# Task requirements
If an entry holds a picture, leave that picture out. Give everything else again exactly.

┌─ Listed entries

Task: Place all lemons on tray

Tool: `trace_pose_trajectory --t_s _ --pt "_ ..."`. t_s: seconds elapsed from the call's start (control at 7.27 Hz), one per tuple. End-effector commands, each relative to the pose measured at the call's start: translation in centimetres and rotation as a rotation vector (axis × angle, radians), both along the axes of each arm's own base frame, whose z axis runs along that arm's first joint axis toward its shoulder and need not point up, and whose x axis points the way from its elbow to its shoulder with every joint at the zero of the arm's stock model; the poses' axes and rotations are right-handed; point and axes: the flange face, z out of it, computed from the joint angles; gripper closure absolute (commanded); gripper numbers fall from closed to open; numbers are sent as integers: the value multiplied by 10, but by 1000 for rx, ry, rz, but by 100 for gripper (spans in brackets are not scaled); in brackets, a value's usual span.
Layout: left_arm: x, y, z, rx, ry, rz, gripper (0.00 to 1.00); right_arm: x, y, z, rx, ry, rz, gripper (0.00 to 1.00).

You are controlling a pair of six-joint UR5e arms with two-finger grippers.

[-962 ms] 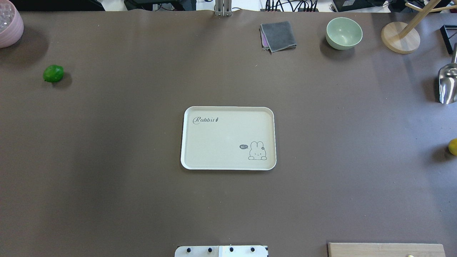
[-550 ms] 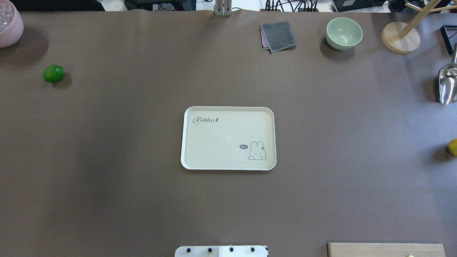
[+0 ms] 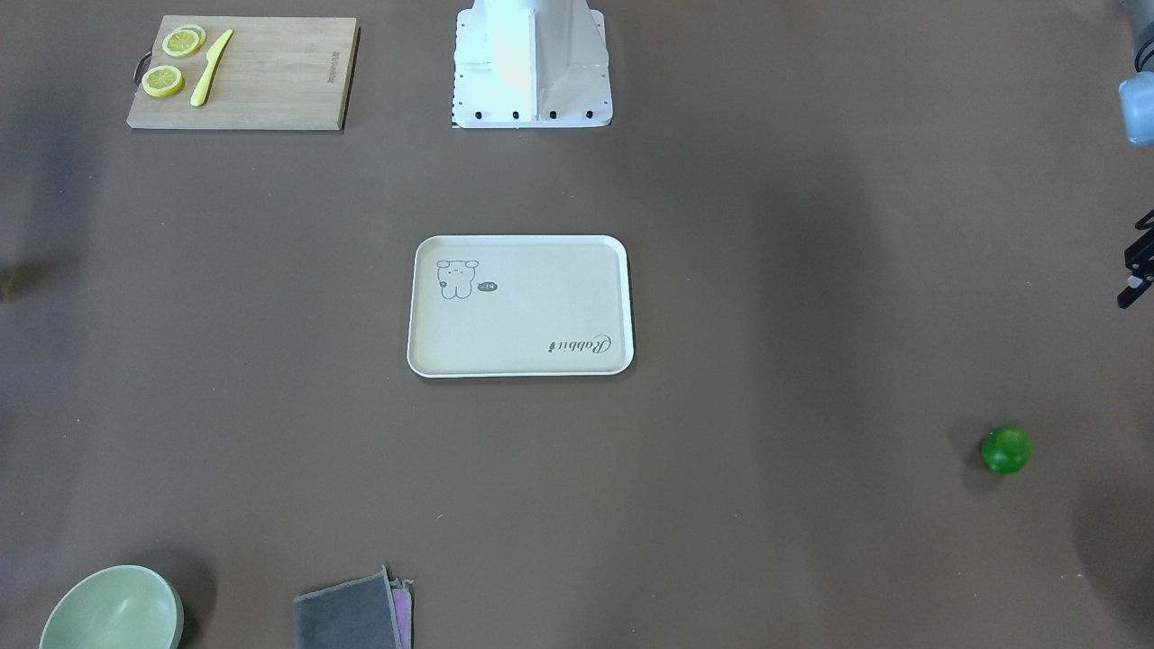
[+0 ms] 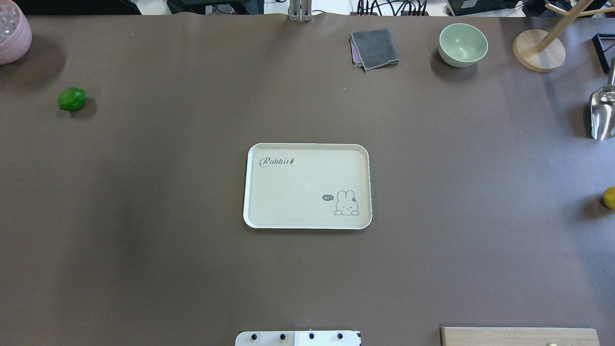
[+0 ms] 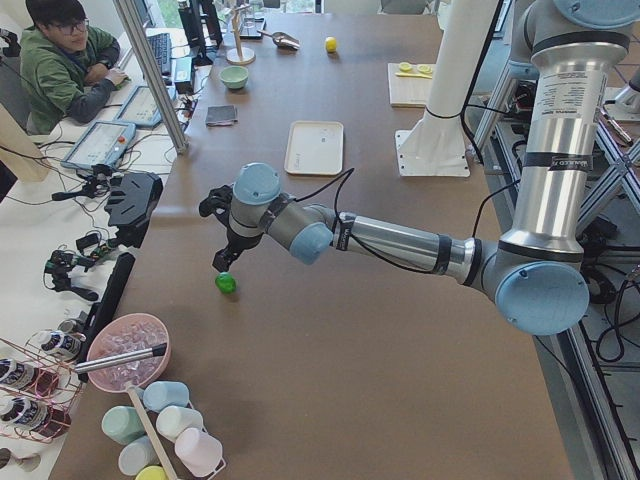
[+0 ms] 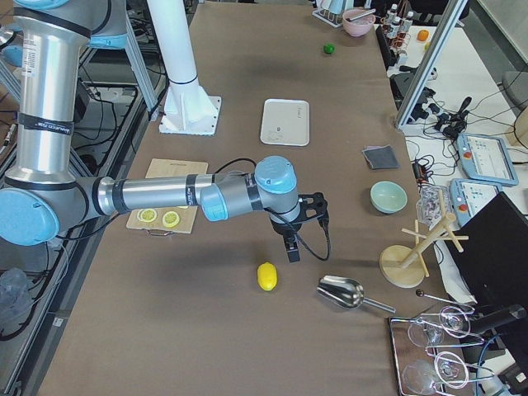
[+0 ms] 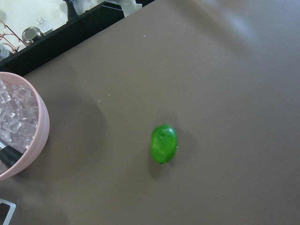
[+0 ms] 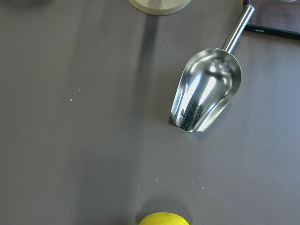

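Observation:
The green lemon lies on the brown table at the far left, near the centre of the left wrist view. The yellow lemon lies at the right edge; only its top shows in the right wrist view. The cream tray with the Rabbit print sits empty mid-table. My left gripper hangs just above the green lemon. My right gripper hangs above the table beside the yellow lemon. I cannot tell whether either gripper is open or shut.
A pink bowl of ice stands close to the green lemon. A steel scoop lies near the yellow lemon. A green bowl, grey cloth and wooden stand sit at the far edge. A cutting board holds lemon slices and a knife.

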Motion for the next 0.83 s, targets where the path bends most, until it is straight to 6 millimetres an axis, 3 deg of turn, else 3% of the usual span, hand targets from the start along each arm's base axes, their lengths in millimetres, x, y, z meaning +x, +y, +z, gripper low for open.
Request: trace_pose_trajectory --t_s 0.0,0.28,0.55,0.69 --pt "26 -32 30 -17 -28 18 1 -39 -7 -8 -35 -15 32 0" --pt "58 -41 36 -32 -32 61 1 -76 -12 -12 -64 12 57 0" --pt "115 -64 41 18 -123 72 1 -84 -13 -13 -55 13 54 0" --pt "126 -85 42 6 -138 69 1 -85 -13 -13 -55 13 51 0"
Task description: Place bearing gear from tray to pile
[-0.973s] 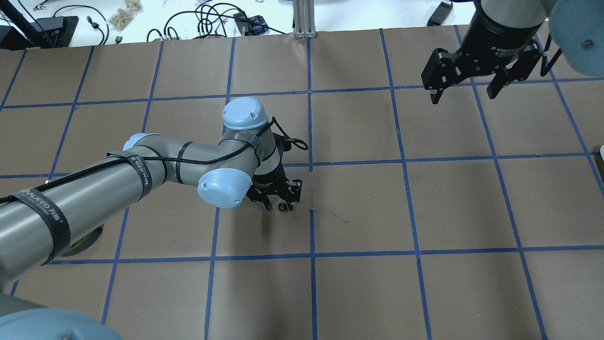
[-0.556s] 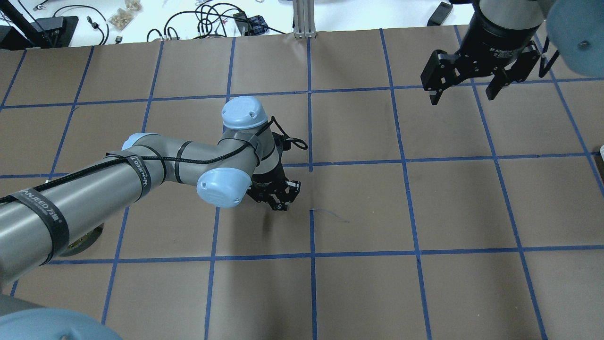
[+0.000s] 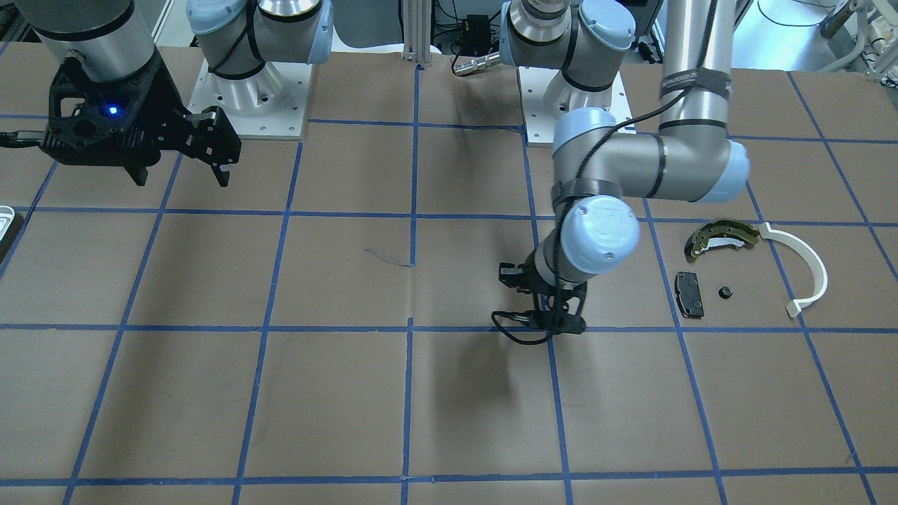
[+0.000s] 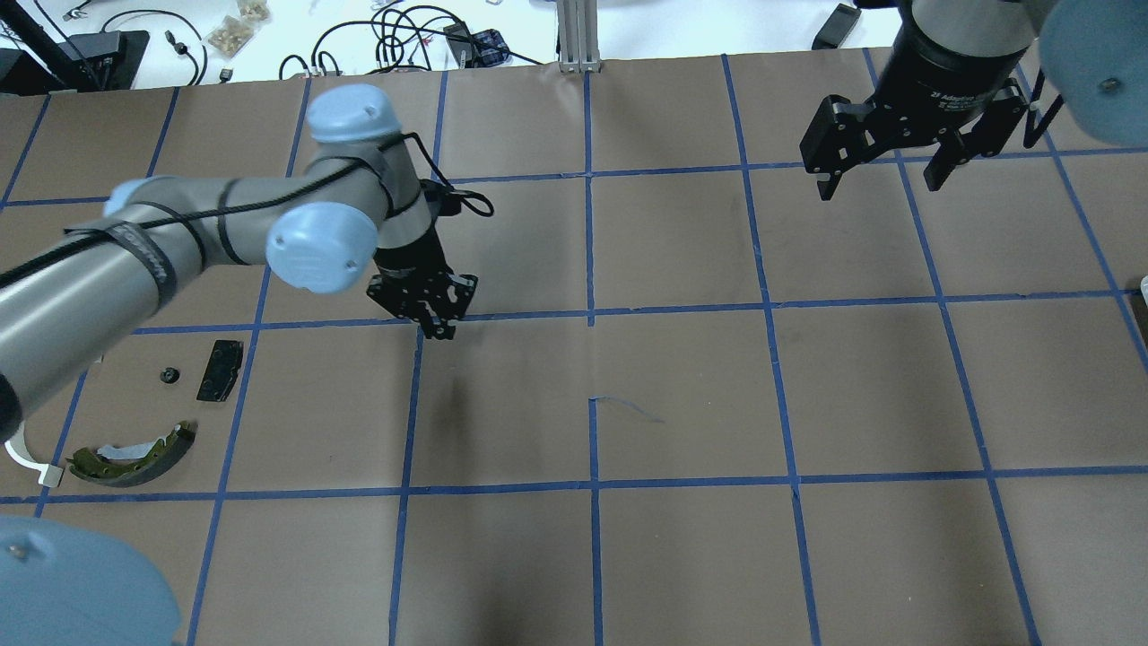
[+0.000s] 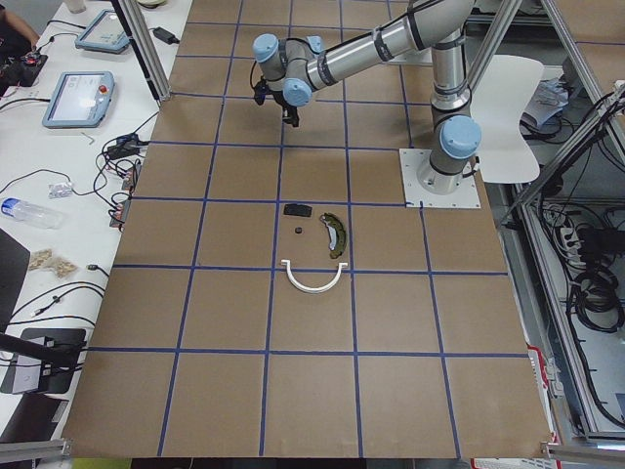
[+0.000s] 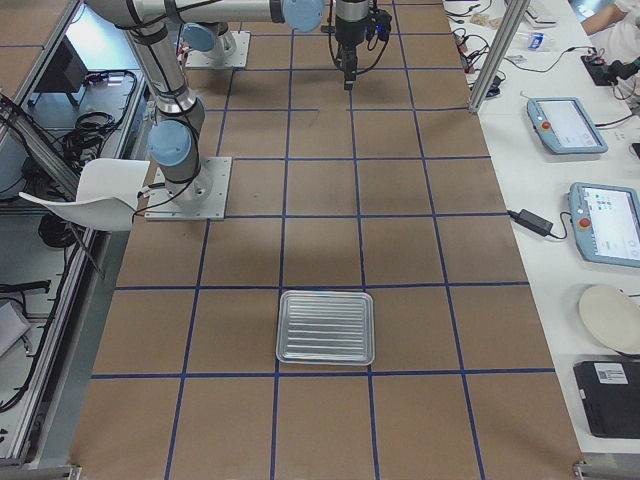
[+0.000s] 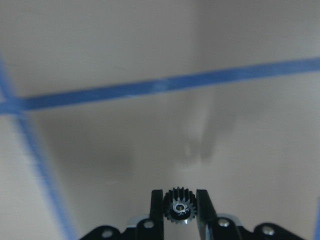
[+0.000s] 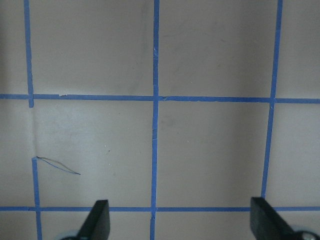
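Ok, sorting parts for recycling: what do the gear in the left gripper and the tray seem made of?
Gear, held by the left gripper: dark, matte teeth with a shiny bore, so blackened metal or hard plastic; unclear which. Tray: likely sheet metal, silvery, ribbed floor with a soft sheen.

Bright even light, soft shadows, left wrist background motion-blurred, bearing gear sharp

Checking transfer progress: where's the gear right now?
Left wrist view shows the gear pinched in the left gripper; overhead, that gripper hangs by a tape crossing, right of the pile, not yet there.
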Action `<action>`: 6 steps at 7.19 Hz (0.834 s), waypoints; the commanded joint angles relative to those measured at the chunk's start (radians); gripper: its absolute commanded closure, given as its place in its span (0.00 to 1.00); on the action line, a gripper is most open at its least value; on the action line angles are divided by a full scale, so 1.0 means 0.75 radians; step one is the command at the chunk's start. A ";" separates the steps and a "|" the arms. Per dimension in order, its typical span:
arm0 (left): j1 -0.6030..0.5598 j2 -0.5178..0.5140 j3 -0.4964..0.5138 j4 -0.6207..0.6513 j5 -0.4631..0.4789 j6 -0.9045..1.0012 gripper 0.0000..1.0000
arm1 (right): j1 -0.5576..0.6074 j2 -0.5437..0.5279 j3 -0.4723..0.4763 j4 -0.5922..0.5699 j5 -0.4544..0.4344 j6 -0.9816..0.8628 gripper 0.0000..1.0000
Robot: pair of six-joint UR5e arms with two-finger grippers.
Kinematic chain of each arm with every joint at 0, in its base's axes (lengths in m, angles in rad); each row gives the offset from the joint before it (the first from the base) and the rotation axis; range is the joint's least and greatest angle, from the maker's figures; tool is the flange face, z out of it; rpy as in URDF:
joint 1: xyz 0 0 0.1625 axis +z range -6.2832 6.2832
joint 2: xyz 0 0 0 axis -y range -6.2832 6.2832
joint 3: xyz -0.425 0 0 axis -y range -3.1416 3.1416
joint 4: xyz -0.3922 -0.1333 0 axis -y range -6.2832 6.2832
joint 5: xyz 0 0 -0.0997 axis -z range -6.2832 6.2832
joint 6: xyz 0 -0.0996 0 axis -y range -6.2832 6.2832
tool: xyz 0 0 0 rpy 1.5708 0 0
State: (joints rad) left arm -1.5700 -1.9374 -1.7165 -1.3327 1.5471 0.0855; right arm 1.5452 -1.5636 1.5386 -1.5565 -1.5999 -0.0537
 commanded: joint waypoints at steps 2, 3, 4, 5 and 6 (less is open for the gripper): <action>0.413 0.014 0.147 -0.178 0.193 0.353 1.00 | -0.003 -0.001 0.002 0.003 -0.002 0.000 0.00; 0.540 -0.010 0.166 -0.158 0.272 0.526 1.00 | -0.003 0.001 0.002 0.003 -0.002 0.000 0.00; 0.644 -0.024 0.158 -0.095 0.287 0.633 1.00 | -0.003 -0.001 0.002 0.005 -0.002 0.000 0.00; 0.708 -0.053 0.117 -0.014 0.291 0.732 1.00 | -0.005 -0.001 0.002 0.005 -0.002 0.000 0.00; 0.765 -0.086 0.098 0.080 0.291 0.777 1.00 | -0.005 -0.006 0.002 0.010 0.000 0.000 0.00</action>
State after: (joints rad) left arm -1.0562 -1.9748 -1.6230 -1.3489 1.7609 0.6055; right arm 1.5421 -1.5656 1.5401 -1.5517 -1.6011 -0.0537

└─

# Result
Task: Place all lemons on tray

Tool: `trace_pose_trajectory --t_s _ --pt "_ ..."`. t_s: seconds elapsed from the call's start (control at 7.27 Hz), one per tuple. End-effector commands, each relative to the pose measured at the call's start: translation in centimetres and rotation as a rotation vector (axis × angle, radians), both along the axes of each arm's own base frame, whose z axis runs along that arm's first joint axis toward its shoulder and need not point up, and whose x axis points the way from its elbow to its shoulder with every joint at the zero of the arm's stock model; the poses' axes and rotations are right-handed; point and axes: the flange face, z out of it, computed from the joint angles; gripper closure absolute (commanded); gripper numbers fall from closed to open; numbers are sent as integers: the value multiplied by 10, but by 1000 for rx, ry, rz, but by 100 for gripper (spans in brackets are not scaled); in brackets, a value's usual span.
Layout: left_arm: x, y, z, rx, ry, rz, gripper (0.00 to 1.00); right_arm: x, y, z, rx, ry, rz, gripper (0.00 to 1.00).

You are controlling a pair of six-joint UR5e arms with two-finger grippers.

[-962 ms] 
[-550 ms] 
[+0 ms] 
[+0 ms] 
[+0 ms] 
[+0 ms] 
[+0 ms] 
[+0 ms] 

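Observation:
The green lemon lies on the brown table at the far left, near the centre of the left wrist view. The yellow lemon lies at the right edge; only its top shows in the right wrist view. The cream tray with the Rabbit print sits empty mid-table. My left gripper hangs just above the green lemon. My right gripper hangs above the table beside the yellow lemon. I cannot tell whether either gripper is open or shut.
A pink bowl of ice stands close to the green lemon. A steel scoop lies near the yellow lemon. A green bowl, grey cloth and wooden stand sit at the far edge. A cutting board holds lemon slices and a knife.
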
Motion for the next 0.83 s, targets where the path bends most, until it is straight to 6 millimetres an axis, 3 deg of turn, else 3% of the usual span, hand targets from the start along each arm's base axes, their lengths in millimetres, x, y, z meaning +x, +y, +z, gripper low for open.
Request: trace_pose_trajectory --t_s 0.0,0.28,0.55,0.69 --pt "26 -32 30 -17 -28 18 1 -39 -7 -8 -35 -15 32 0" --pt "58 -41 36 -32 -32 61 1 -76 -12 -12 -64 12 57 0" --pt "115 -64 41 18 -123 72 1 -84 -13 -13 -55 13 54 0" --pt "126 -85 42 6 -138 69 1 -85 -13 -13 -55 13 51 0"
Task description: Place bearing gear from tray to pile
[-0.973s] 
[-0.556s] 
[+0.000s] 
[+0.000s] 
[+0.000s] 
[+0.000s] 
[+0.000s] 
[+0.000s] 
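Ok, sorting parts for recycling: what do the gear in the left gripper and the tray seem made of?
Gear, held by the left gripper: dark, matte teeth with a shiny bore, so blackened metal or hard plastic; unclear which. Tray: likely sheet metal, silvery, ribbed floor with a soft sheen.

Bright even light, soft shadows, left wrist background motion-blurred, bearing gear sharp

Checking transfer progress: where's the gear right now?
Left wrist view shows the gear pinched in the left gripper; overhead, that gripper hangs by a tape crossing, right of the pile, not yet there.
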Action `<action>`: 6 steps at 7.19 Hz (0.834 s), waypoints; the commanded joint angles relative to those measured at the chunk's start (radians); gripper: its absolute commanded closure, given as its place in its span (0.00 to 1.00); on the action line, a gripper is most open at its least value; on the action line angles are divided by a full scale, so 1.0 means 0.75 radians; step one is the command at the chunk's start. A ";" separates the steps and a "|" the arms. Per dimension in order, its typical span:
arm0 (left): j1 -0.6030..0.5598 j2 -0.5178..0.5140 j3 -0.4964..0.5138 j4 -0.6207..0.6513 j5 -0.4631..0.4789 j6 -0.9045..1.0012 gripper 0.0000..1.0000
arm1 (right): j1 -0.5576..0.6074 j2 -0.5437..0.5279 j3 -0.4723..0.4763 j4 -0.5922..0.5699 j5 -0.4544..0.4344 j6 -0.9816..0.8628 gripper 0.0000..1.0000
Robot: pair of six-joint UR5e arms with two-finger grippers.
Kinematic chain of each arm with every joint at 0, in its base's axes (lengths in m, angles in rad); each row gives the offset from the joint before it (the first from the base) and the rotation axis; range is the joint's least and greatest angle, from the maker's figures; tool is the flange face, z out of it; rpy as in URDF:
joint 1: xyz 0 0 0.1625 axis +z range -6.2832 6.2832
joint 2: xyz 0 0 0 axis -y range -6.2832 6.2832
joint 3: xyz -0.425 0 0 axis -y range -3.1416 3.1416
joint 4: xyz -0.3922 -0.1333 0 axis -y range -6.2832 6.2832
joint 5: xyz 0 0 -0.0997 axis -z range -6.2832 6.2832
joint 6: xyz 0 -0.0996 0 axis -y range -6.2832 6.2832
tool: xyz 0 0 0 rpy 1.5708 0 0
State: (joints rad) left arm -1.5700 -1.9374 -1.7165 -1.3327 1.5471 0.0855; right arm 1.5452 -1.5636 1.5386 -1.5565 -1.5999 -0.0537
 commanded: joint waypoints at steps 2, 3, 4, 5 and 6 (less is open for the gripper): <action>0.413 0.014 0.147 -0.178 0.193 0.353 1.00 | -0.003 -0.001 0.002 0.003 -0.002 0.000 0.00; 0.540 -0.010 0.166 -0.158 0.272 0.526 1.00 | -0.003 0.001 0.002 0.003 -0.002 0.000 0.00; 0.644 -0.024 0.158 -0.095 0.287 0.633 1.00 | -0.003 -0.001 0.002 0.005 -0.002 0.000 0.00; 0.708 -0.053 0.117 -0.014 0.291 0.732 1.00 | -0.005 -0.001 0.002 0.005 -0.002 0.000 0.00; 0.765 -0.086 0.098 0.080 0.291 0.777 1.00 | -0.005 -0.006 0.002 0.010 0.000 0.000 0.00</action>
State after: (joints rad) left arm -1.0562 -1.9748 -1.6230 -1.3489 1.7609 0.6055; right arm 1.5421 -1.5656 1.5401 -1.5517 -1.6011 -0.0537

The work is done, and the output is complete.